_YOUR ASSIGNMENT_
Please write out exactly the lines from the opening of the listing through the line that holds "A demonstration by", including both, and nothing else; no pictures.

_DATA SHOWN_
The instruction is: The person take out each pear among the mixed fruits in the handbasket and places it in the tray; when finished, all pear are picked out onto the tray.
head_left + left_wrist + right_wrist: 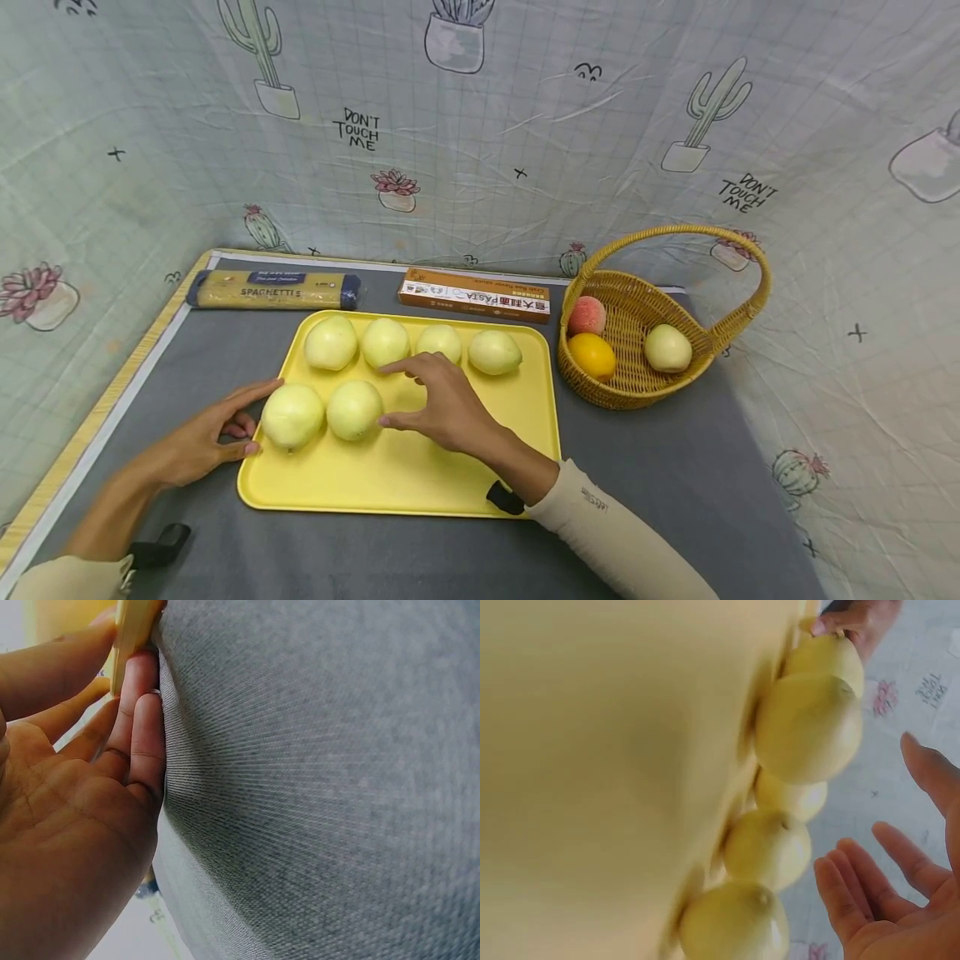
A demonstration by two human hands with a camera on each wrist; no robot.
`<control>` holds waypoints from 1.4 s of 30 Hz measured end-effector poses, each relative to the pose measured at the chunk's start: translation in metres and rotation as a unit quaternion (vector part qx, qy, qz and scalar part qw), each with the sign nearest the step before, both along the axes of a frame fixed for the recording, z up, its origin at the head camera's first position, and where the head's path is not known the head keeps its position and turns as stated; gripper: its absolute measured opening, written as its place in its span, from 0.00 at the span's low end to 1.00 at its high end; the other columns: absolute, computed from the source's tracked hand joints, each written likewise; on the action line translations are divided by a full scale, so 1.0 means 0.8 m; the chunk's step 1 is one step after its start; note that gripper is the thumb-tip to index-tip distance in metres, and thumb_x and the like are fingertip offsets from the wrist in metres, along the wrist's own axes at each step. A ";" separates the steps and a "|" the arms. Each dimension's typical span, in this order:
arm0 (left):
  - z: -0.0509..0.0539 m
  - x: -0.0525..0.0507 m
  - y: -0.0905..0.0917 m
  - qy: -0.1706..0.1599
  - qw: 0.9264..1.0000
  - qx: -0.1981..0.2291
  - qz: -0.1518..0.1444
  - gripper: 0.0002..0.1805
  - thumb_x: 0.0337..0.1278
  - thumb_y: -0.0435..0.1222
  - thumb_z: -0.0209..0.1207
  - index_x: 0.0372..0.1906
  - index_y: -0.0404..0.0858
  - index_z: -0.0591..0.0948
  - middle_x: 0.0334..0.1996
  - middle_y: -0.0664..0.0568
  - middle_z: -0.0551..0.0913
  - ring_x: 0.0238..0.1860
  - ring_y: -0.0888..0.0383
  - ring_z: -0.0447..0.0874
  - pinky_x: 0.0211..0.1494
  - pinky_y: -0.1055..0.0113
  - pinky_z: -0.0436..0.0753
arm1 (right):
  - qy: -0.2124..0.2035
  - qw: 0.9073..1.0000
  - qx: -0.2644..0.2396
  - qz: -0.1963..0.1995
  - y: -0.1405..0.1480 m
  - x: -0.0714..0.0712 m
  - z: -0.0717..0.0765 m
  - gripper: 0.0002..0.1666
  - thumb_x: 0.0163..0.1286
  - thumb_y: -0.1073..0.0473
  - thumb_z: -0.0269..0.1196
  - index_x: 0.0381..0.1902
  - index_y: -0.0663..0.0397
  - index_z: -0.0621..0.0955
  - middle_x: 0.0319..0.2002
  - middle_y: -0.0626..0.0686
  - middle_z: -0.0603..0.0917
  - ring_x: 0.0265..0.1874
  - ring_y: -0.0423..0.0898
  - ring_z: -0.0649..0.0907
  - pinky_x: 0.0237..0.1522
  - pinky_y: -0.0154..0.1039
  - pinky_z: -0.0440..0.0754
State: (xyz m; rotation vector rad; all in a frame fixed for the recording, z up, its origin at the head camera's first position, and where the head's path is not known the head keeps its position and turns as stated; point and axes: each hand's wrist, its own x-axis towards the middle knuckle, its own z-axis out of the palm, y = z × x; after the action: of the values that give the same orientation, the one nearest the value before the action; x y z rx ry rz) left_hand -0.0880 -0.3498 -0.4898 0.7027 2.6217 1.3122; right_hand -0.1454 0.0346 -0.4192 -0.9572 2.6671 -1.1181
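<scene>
A yellow tray (pixel 420 492) holds several round, pale yellow-green pears, some in a back row and two at the front left. My left hand (pixel 198 437) holds the tray's left rim, thumb and fingertips against it beside the front-left pear (pixel 292 415). In the left wrist view, the fingers (pixel 124 724) lie along the tray's edge, close to the grey cloth. Over the middle of the tray, my right hand (pixel 450 404) has thumb and fingers spread, with nothing between them. Its thumb is beside the second front pear (pixel 354 410); the right wrist view shows a gap between fingers and pears.
A wicker basket (pixel 637 392) with a tall handle stands right of the tray, holding a peach (pixel 587 315), an orange (pixel 592 357) and a pale yellow fruit (pixel 667 348). Behind the tray lie a spaghetti packet (pixel 273 290) and a pasta box (pixel 474 295), before a patterned curtain.
</scene>
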 end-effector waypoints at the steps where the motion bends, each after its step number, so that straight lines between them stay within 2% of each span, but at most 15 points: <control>1: 0.000 0.000 0.000 0.001 1.000 0.000 0.000 0.50 0.61 0.24 0.69 0.85 0.35 0.58 0.67 0.78 0.62 0.40 0.60 0.76 0.47 0.76 0.78 | -0.001 1.000 -0.008 -0.004 0.005 0.000 0.002 0.37 0.61 0.44 0.81 0.67 0.39 0.83 0.61 0.45 0.85 0.53 0.45 0.81 0.57 0.43 0.77; 6: -0.001 0.000 0.000 0.001 1.000 0.005 -0.002 0.49 0.61 0.24 0.69 0.85 0.35 0.58 0.66 0.77 0.63 0.39 0.60 0.76 0.47 0.76 0.78 | 0.001 0.999 -0.039 -0.038 0.036 -0.003 0.010 0.37 0.60 0.46 0.82 0.67 0.41 0.84 0.61 0.46 0.85 0.56 0.48 0.83 0.59 0.48 0.80; 10: -0.002 0.000 -0.001 -0.002 1.000 0.007 -0.003 0.50 0.61 0.24 0.69 0.85 0.35 0.58 0.66 0.77 0.63 0.39 0.60 0.76 0.47 0.75 0.78 | 0.018 0.996 -0.055 -0.068 0.063 -0.007 0.018 0.38 0.58 0.47 0.83 0.66 0.42 0.85 0.60 0.48 0.86 0.56 0.50 0.84 0.60 0.47 0.83; 13: -0.001 0.001 -0.001 -0.002 1.000 0.006 -0.003 0.50 0.61 0.24 0.70 0.85 0.35 0.58 0.66 0.77 0.63 0.40 0.61 0.76 0.47 0.75 0.78 | 0.031 0.993 -0.075 -0.091 0.085 -0.009 0.024 0.37 0.57 0.49 0.84 0.65 0.42 0.86 0.59 0.48 0.87 0.57 0.50 0.85 0.63 0.47 0.83; 19: 0.000 0.002 -0.002 -0.003 1.000 0.003 -0.002 0.50 0.61 0.24 0.70 0.85 0.36 0.58 0.65 0.77 0.64 0.40 0.61 0.77 0.48 0.76 0.78 | 0.043 0.987 -0.105 -0.118 0.132 -0.015 0.034 0.36 0.58 0.52 0.84 0.65 0.44 0.85 0.61 0.49 0.86 0.62 0.52 0.84 0.66 0.54 0.81; 23: -0.001 0.001 -0.002 -0.006 1.000 0.002 -0.002 0.50 0.61 0.25 0.70 0.85 0.36 0.58 0.66 0.77 0.63 0.40 0.60 0.76 0.48 0.75 0.78 | 0.050 0.983 -0.103 -0.143 0.163 -0.020 0.040 0.37 0.57 0.55 0.84 0.65 0.46 0.85 0.62 0.51 0.86 0.63 0.54 0.84 0.67 0.55 0.80; 27: 0.000 0.001 -0.002 -0.007 1.000 0.003 -0.002 0.50 0.62 0.25 0.70 0.85 0.35 0.58 0.66 0.78 0.62 0.40 0.60 0.76 0.47 0.74 0.79 | 0.057 0.980 -0.100 -0.162 0.195 -0.029 0.038 0.37 0.58 0.57 0.83 0.66 0.49 0.84 0.63 0.54 0.85 0.63 0.56 0.84 0.68 0.57 0.79; 35: -0.002 0.001 -0.002 -0.007 1.000 0.002 -0.001 0.51 0.61 0.25 0.70 0.85 0.36 0.57 0.65 0.77 0.63 0.39 0.60 0.76 0.47 0.74 0.79 | 0.046 0.968 -0.066 -0.236 0.255 -0.039 0.040 0.36 0.61 0.52 0.82 0.65 0.54 0.84 0.62 0.58 0.86 0.64 0.61 0.83 0.67 0.63 0.77; 42: -0.002 0.001 -0.003 -0.003 1.000 0.001 -0.002 0.51 0.61 0.24 0.70 0.85 0.36 0.58 0.62 0.74 0.66 0.39 0.60 0.76 0.47 0.74 0.79 | 0.043 0.955 -0.033 -0.290 0.298 -0.048 0.039 0.37 0.63 0.47 0.80 0.67 0.53 0.83 0.65 0.59 0.84 0.66 0.61 0.82 0.68 0.63 0.77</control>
State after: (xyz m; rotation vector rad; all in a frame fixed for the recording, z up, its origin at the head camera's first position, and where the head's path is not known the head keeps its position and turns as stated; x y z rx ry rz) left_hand -0.0874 -0.3518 -0.4912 0.7031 2.6138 1.3152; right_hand -0.1841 0.2732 -0.3881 -0.2138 3.0972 -1.2810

_WRITTEN ANSWER_
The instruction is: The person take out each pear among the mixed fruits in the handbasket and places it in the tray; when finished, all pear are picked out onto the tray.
head_left + left_wrist + right_wrist: 
A demonstration by two human hands with a camera on each wrist; no robot.

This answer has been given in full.